What you will do
Output every record verbatim, and omit each picture.
··· Dataset excerpts
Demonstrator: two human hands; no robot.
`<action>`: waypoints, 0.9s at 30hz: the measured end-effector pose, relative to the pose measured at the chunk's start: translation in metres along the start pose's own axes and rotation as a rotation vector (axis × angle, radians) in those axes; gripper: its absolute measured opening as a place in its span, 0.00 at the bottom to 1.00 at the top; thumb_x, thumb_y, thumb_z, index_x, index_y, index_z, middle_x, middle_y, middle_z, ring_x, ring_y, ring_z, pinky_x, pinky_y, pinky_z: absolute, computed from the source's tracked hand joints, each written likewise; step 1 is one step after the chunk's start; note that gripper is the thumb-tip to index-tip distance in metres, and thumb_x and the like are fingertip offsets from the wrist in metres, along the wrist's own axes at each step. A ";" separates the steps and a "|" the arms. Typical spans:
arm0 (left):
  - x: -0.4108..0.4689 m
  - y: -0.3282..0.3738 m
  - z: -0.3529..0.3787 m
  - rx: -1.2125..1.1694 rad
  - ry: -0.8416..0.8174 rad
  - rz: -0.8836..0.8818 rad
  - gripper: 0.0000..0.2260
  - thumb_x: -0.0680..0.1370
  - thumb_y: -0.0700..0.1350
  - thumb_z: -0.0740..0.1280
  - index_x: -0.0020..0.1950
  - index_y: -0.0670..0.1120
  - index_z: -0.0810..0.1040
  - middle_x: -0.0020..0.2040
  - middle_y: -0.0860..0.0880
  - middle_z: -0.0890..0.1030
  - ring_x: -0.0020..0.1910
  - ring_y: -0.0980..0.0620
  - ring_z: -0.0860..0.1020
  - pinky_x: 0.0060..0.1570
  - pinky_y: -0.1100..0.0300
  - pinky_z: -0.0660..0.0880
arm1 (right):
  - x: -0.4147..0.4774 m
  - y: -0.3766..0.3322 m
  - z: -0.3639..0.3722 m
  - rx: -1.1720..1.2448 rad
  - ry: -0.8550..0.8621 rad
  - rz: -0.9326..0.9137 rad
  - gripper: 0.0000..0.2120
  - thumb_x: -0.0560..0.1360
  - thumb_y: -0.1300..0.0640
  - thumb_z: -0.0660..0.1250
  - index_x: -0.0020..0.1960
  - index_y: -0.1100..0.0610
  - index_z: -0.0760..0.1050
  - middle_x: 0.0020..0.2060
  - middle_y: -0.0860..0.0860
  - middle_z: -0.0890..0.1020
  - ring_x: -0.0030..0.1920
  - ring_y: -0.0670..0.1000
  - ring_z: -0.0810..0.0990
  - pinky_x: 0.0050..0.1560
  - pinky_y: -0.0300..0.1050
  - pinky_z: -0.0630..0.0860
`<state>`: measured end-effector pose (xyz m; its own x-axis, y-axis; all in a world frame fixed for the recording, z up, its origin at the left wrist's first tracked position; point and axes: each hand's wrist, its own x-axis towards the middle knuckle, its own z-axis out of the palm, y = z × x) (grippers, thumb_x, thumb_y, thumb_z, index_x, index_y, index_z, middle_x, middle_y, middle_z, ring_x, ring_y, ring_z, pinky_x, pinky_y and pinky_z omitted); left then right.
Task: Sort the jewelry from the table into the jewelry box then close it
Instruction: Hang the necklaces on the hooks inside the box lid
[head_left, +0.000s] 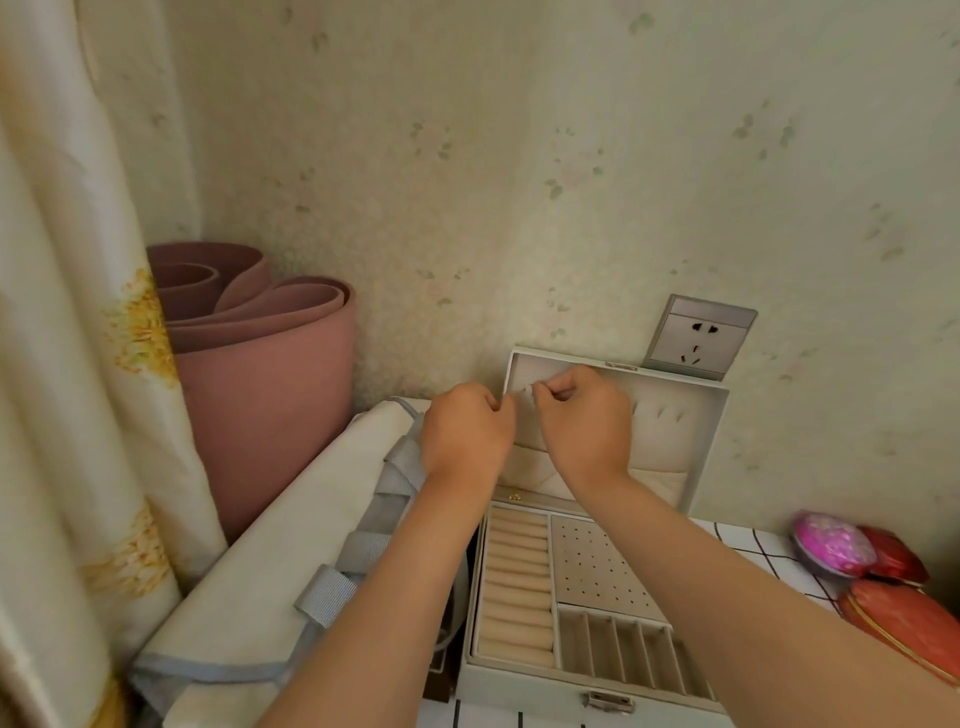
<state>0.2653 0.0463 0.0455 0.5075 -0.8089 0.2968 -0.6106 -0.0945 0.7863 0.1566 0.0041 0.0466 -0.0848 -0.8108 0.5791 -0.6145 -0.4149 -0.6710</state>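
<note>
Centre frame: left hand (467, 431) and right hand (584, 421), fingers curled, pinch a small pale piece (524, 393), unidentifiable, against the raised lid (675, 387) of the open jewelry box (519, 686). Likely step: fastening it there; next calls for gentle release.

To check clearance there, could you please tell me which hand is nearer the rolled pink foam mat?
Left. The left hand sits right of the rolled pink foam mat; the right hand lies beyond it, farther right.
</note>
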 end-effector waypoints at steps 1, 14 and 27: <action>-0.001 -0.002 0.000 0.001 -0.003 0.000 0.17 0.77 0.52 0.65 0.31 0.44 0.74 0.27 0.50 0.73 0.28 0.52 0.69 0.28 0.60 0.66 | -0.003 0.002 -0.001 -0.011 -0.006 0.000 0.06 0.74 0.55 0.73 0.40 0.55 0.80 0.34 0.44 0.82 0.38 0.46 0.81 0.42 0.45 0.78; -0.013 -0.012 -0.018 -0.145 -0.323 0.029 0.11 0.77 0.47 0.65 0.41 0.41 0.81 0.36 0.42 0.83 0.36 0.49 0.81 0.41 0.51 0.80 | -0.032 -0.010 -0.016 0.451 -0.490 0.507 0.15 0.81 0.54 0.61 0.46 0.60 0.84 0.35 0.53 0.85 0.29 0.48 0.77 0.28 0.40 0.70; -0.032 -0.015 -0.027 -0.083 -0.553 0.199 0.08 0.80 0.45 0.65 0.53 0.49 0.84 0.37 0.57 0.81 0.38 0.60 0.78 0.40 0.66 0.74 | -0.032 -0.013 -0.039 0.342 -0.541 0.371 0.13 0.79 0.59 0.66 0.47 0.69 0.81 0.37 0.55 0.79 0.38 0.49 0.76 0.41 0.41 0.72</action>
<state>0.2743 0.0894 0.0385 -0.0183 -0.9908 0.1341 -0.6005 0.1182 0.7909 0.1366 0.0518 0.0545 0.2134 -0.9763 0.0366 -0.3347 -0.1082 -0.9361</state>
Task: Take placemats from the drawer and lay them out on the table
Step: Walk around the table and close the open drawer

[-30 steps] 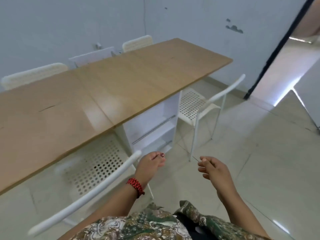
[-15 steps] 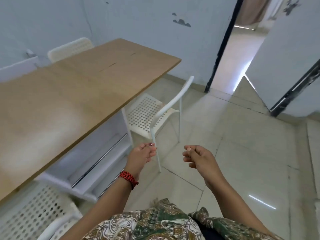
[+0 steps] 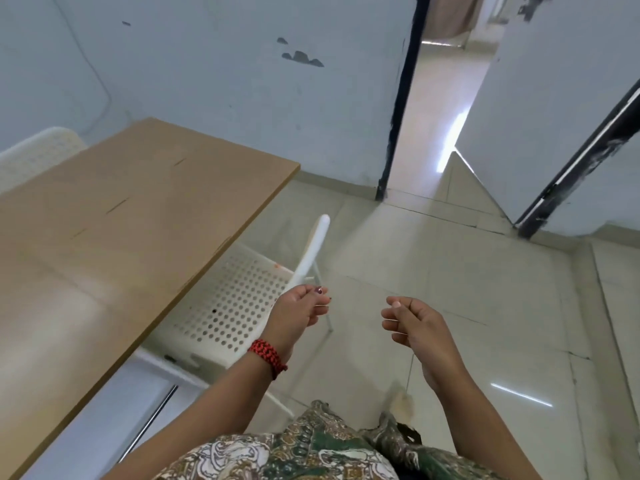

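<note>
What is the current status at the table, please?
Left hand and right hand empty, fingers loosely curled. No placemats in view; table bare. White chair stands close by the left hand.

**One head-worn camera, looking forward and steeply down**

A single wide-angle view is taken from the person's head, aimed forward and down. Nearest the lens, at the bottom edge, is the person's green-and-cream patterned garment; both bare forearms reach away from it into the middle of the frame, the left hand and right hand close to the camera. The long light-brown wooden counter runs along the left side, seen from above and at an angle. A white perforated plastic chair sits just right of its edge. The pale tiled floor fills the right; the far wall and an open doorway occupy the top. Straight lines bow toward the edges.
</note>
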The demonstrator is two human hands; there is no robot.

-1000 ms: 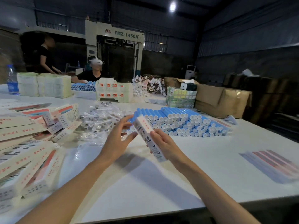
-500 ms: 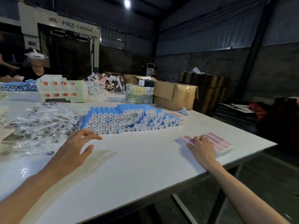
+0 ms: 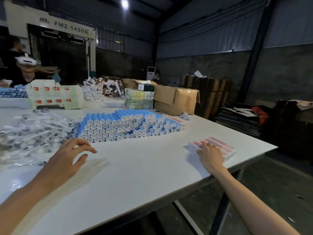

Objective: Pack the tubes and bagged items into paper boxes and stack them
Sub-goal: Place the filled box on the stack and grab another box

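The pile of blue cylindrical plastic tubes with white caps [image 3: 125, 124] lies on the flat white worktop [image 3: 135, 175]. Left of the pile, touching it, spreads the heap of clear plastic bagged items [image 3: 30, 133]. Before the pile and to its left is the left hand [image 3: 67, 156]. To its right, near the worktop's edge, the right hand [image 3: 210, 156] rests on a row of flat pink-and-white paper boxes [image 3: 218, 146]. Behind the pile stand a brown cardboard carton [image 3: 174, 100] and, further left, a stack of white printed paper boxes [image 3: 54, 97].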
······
Exercise response
Demonstrator: two human hands; no robot.
`<action>`: waypoints, 0.9s at 30hz: the measured end-effector pose, relative to the pose measured at the chunk's start: translation in metres along the start pose's own axes and rotation as a rotation vector (axis × angle, radians) in those axes; gripper: its absolute measured opening as a place in its span, 0.00 at the bottom to 1.00 at the top; thumb_x, thumb_y, thumb_z, index_x, index_y, index_z, middle_x, middle_y, middle_z, ring_x, ring_y, ring_z, pinky_x, pinky_y, pinky_z: absolute, computed from the source's tracked hand joints, each written likewise; step 1 is one step after the chunk's start; note that gripper is the thumb-tip to index-tip distance in metres, and thumb_x and the like are fingertip offsets from the wrist in metres, along the wrist's own axes at each step. A ";" separates the steps and a "|" the arms. Typical spans:
arm0 (left):
  - x: -0.4108..0.4689 m
  - y: -0.3282..0.3738 m
  - z: -0.3529..0.3787 m
  - rx: -1.2125..1.1694 rad
  - ry: -0.8416..0.8174 rad
  - rz: -0.8836..0.8818 rad
  - gripper: 0.0000..0.2260
  - thumb_x: -0.0680..0.1370
  - thumb_y: -0.0700..0.1350
  - thumb_z: -0.0740..0.1280
  - index_x: -0.0020..0.1950
  - index_y: -0.0670..0.1120
  - index_z: -0.0810..0.1040
  - middle_x: -0.0020..0.2040
  - middle_y: -0.0860..0.0880
  - middle_z: -0.0890..0.1030
  - ring_x: -0.0020..0.1910
  - ring_y: -0.0980..0.0620
  - ring_z: -0.0860..0.1020
  - pinky_x: 0.0060..0.1570
  - pinky_y: -0.1100..0.0300
  - pinky_z: -0.0660..0.0880
arm1 (right):
  - x: -0.4147..0.4774 m
  - y: -0.3766..0.3322 m
  - z: -0.3639..0.3722 m
  - rx: -1.1720..1.2448 rad
  - ry: -0.8550..0.8621 rad
  - rz: -0.9326..0.9137 rad
  - gripper: 0.0000..0.2120
  - thumb_x: -0.0560..0.1360
  - thumb_y: -0.1300..0.0640
  - thumb_z: -0.0660..0.1250
  - index_x: -0.0020..0.1960
  - index_y: -0.1100..0.0610
  - index_z: -0.0760..0.1050
  - middle_x: 0.0020..0.2060
  - middle_y: -0.0860..0.0860
  - middle_z: -0.0890..0.1020
  - ring_x: -0.0030..0.1920
  - ring_y: -0.0670..0.1000
  - ring_z: -0.0810..0.0990
  - pinky_x: 0.0050..0.1560
  - pinky_y: -0.0300..0.1050
  - pinky_z: -0.0630..0.0860
`<state>`: measured end-effector pose (xyz m; its own x-axis, y-axis; all in a world frame fixed for the recording, z up, its origin at the left wrist's first tracked position; point and axes: each hand's wrist, its own x-axis towards the middle knuckle, its own z-axis out of the palm, y = z × x) (grippers, thumb_x, thumb_y, thumb_z, index_x, index_y, index_z, middle_x, middle_y, middle_z, ring_x, ring_y, ring_z, pinky_x, pinky_y and pinky_z omitted); left then right.
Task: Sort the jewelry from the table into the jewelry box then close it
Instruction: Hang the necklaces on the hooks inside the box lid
[head_left, +0.000s] 
<state>0.2653 0.0463 0.0455 0.5075 -0.8089 0.2968 -0.6106 -0.0945 0.7863 0.1566 0.0041 0.0466 -0.0848 -0.8108 0.5791 -0.6145 -0.4149 -0.6710</state>
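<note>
Centre frame: left hand (467, 431) and right hand (584, 421), fingers curled, pinch a small pale piece (524, 393), unidentifiable, against the raised lid (675, 387) of the open jewelry box (519, 686). Likely step: fastening it there; next calls for gentle release.

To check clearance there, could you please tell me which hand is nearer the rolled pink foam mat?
Left. The left hand sits right of the rolled pink foam mat; the right hand lies beyond it, farther right.
</note>
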 end-effector waypoints at steps 1, 14 and 27: <action>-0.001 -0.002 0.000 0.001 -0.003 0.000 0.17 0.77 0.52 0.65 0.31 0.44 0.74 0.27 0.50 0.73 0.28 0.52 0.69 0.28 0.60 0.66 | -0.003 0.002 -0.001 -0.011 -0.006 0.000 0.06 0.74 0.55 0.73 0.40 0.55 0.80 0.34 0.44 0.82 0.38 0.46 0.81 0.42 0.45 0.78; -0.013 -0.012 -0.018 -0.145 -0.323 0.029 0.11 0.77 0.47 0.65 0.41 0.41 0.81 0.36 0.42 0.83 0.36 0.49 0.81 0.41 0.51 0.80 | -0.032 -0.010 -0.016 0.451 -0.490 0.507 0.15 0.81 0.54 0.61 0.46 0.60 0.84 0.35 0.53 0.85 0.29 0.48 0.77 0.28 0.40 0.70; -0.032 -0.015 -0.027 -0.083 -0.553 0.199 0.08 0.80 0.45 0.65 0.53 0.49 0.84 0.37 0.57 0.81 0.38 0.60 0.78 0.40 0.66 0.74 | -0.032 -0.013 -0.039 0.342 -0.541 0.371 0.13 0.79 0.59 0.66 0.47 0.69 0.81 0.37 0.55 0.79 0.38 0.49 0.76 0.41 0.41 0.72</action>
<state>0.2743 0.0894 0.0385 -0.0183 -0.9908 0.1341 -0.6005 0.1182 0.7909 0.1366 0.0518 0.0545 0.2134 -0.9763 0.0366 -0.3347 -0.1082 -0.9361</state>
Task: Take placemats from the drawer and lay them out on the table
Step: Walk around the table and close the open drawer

[-30 steps] 
[-15 steps] 
[+0 steps] 

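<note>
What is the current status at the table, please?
Left hand and right hand empty, fingers loosely curled. No placemats in view; table bare. White chair stands close by the left hand.

**One head-worn camera, looking forward and steeply down**

A single wide-angle view is taken from the person's head, aimed forward and down. Nearest the lens, at the bottom edge, is the person's green-and-cream patterned garment; both bare forearms reach away from it into the middle of the frame, the left hand and right hand close to the camera. The long light-brown wooden counter runs along the left side, seen from above and at an angle. A white perforated plastic chair sits just right of its edge. The pale tiled floor fills the right; the far wall and an open doorway occupy the top. Straight lines bow toward the edges.
</note>
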The demonstrator is two human hands; there is no robot.

-1000 ms: 
-500 ms: 
+0 ms: 

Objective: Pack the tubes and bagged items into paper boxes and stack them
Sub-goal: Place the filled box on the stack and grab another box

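The pile of blue cylindrical plastic tubes with white caps [image 3: 125, 124] lies on the flat white worktop [image 3: 135, 175]. Left of the pile, touching it, spreads the heap of clear plastic bagged items [image 3: 30, 133]. Before the pile and to its left is the left hand [image 3: 67, 156]. To its right, near the worktop's edge, the right hand [image 3: 210, 156] rests on a row of flat pink-and-white paper boxes [image 3: 218, 146]. Behind the pile stand a brown cardboard carton [image 3: 174, 100] and, further left, a stack of white printed paper boxes [image 3: 54, 97].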

The response to this exercise has been given in full.